▶ TASK GOAL:
The task calls for every entry to be printed word for word, without the images.

*-*-*

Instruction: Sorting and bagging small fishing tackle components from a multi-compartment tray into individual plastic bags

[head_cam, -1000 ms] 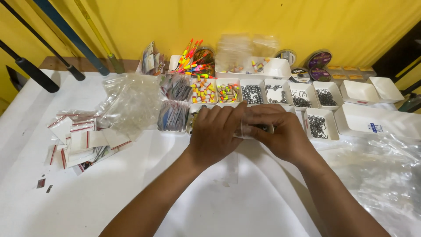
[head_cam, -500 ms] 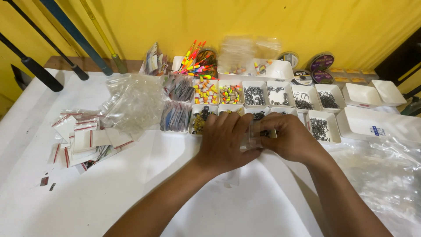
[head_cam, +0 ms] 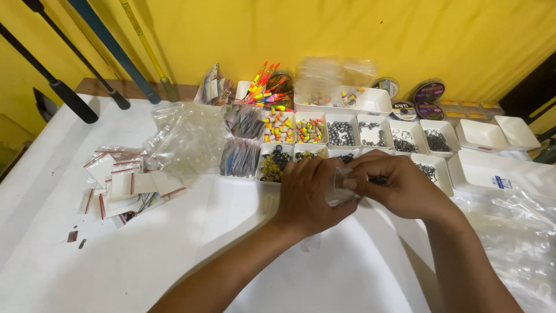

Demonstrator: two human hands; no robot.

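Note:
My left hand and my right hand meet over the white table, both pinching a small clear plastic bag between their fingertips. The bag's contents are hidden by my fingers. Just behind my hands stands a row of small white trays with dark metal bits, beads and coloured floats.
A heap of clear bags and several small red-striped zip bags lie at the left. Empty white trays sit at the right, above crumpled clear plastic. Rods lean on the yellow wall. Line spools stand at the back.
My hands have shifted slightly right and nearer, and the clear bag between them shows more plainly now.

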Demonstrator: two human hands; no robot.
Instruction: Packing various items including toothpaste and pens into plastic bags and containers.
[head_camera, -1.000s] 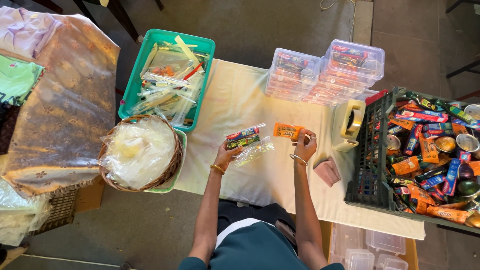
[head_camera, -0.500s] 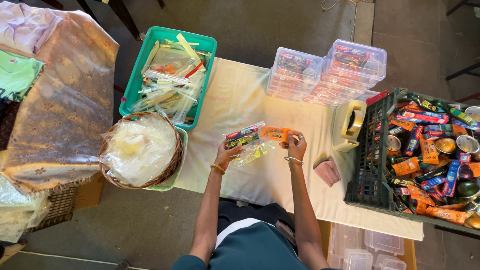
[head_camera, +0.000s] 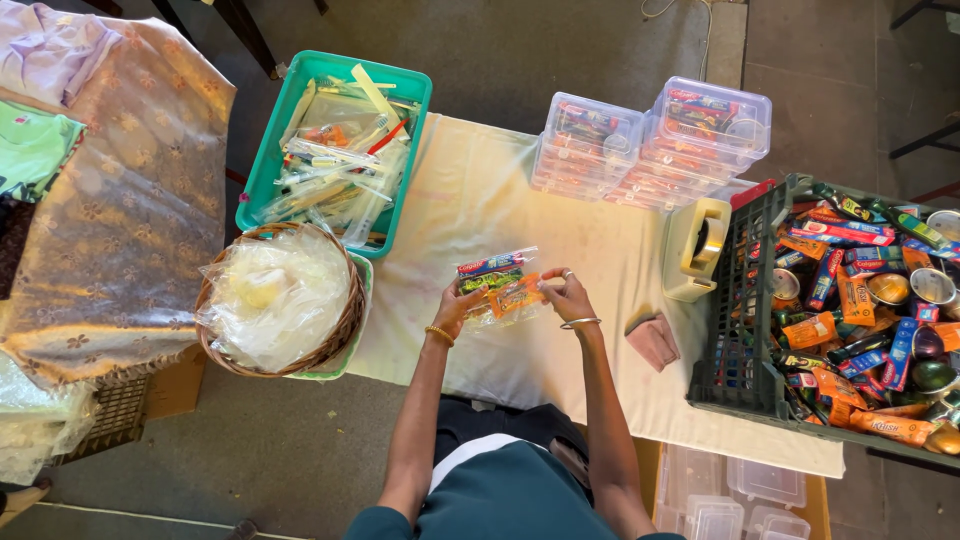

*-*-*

▶ EXERCISE RESPONSE:
Instruction: Sorting and bagging small fishing tackle components from a multi-compartment tray into individual plastic bags

[head_cam, -1000 ms] 
[head_cam, -500 ms] 
[head_cam, +0 ms] 

Demonstrator: two human hands; no robot.

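Note:
My left hand and my right hand meet over the white table, both pinching a small clear plastic bag between their fingertips. The bag's contents are hidden by my fingers. Just behind my hands stands a row of small white trays with dark metal bits, beads and coloured floats.
A heap of clear bags and several small red-striped zip bags lie at the left. Empty white trays sit at the right, above crumpled clear plastic. Rods lean on the yellow wall. Line spools stand at the back.
My hands have shifted slightly right and nearer, and the clear bag between them shows more plainly now.
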
Demonstrator: two human hands; no robot.
Instruction: Packing various items including toothpaste and pens into plastic bags and containers.
[head_camera, -1.000s] 
[head_camera, -0.500s] 
[head_camera, +0.000s] 

This completes the answer.